Le grida non arrivano dal grande schermo, ma dalla strada, da una mattina qualunque trasformata in incubo. “Fermatelo, chiamate la polizia!”, implorano le voci fuori campo, mentre le immagini riprodotte in aula scorrono lente e crude. È il video dell’orrore, quello dell’omicidio di via Menotti a Varese, mostrato durante il processo a Marco Manfrinati. Una scena che ha gelato la Corte d’Assise, presieduta dal giudice Andrea Crema, e lasciato senza fiato chi era presente.
In pochi minuti, il filmato racconta una furia incontenibile, un attacco premeditato, la trasformazione di un uomo in carnefice.

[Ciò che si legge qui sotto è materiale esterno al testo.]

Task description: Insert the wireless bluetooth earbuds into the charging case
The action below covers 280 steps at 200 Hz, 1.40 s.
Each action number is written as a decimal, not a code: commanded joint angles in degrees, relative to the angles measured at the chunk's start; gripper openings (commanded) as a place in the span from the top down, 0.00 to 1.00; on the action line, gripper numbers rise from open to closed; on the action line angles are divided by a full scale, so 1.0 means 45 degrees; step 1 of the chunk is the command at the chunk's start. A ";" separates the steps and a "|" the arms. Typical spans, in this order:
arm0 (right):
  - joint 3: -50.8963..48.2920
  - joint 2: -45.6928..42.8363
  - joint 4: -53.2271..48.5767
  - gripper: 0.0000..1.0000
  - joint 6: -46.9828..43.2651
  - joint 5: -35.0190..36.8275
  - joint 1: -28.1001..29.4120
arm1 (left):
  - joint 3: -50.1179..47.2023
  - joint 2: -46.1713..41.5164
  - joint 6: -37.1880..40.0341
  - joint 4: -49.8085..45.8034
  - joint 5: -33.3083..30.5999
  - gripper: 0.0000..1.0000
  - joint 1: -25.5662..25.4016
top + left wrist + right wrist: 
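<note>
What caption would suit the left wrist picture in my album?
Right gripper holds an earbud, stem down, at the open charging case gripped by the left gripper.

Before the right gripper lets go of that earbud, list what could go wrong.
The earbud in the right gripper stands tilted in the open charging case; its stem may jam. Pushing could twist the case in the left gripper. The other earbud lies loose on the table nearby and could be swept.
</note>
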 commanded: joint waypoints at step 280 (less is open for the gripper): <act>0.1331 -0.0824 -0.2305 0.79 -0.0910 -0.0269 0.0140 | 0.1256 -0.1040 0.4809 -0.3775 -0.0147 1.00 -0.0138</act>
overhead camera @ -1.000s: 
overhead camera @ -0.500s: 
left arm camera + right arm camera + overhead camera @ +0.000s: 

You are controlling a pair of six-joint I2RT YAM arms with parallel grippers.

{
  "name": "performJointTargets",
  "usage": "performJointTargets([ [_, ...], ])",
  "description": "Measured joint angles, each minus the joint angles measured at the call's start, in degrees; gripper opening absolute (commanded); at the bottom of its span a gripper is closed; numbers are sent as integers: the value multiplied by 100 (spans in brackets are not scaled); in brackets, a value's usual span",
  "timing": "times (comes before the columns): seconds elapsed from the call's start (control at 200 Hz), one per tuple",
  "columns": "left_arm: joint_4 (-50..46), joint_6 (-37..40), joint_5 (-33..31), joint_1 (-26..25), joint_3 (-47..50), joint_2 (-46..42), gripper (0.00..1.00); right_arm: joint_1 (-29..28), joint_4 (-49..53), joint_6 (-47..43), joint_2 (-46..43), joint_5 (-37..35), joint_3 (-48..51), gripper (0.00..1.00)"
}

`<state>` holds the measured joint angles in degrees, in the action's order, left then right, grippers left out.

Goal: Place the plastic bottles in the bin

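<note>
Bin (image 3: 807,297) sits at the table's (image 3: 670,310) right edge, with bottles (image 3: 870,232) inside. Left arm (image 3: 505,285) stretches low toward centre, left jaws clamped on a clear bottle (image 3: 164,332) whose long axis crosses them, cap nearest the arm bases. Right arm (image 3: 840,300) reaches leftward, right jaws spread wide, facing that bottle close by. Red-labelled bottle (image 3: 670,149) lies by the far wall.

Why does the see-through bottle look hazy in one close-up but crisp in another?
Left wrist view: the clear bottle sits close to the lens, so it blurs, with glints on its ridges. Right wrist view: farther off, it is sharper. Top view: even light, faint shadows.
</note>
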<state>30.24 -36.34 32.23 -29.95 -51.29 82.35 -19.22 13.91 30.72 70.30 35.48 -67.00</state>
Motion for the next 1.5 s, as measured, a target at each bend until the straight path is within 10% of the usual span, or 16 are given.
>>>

Il processo contro Manfrinati – accusato dell’omicidio dell’ex suocero Fabio Limido e del tentato omicidio della ex moglie Lavinia Limido – entra nel vivo con un’udienza definita dagli stessi legali come “ad alto peso emotivo”.
Massacrò il suocero e quasi uccise la moglie: le immagini in aula
Era il 6 maggio 2024 quando tutto è accaduto. Le telecamere di sorveglianza in via Menotti riprendono Manfrinati che si avventa su Lavinia. La colpisce con un coltello, la costringe a terra mentre lei prova a fuggire. Le urla di dolore, le invocazioni d’aiuto si sovrappongono al silenzio feroce del video. Lavinia viene colpita ripetutamente al volto.
A salvarle la vita è suo padre Fabio, che interviene armato di una mazza da golf. Il suo gesto eroico blocca l’aggressore, ma gli costa la vita. Manfrinati fugge, ma solo per un attimo. Sale sull’auto, sbatte contro un muro, poi torna indietro in retromarcia e si scaglia contro Fabio. Le telecamere a quel punto smettono di inquadrare, ma le testimonianze raccolte non lasciano dubbi: Manfrinati scende dal veicolo e uccide il suocero con 45 coltellate.
“Hai visto cosa ho fatto a tuo marito e tua figlia? Questo è quello che succede quando si toglie un figlio a un padre”, avrebbe detto all’ex suocera Marta Criscuolo pochi istanti dopo il delitto, secondo quanto riferito da una testimone in aula. Parole che risuonano come una condanna ancora prima della sentenza, un manifesto di vendetta scagliato contro chi, a suo dire, gli aveva strappato qualcosa.
Durante l’udienza, l’avvocato di parte civile Fabio Ambrosetti ha sottolineato la gravità delle immagini e delle dichiarazioni ascoltate, parlando di un processo che richiede alla giustizia non solo rigore ma anche umanità, di fronte a una tragedia familiare che si è trasformata in un efferato omicidio. Le prossime udienze saranno decisive per delineare le responsabilità e definire la condanna. Ma intanto, quelle immagini continuano a scuotere chi le ha viste, e non solo in aula.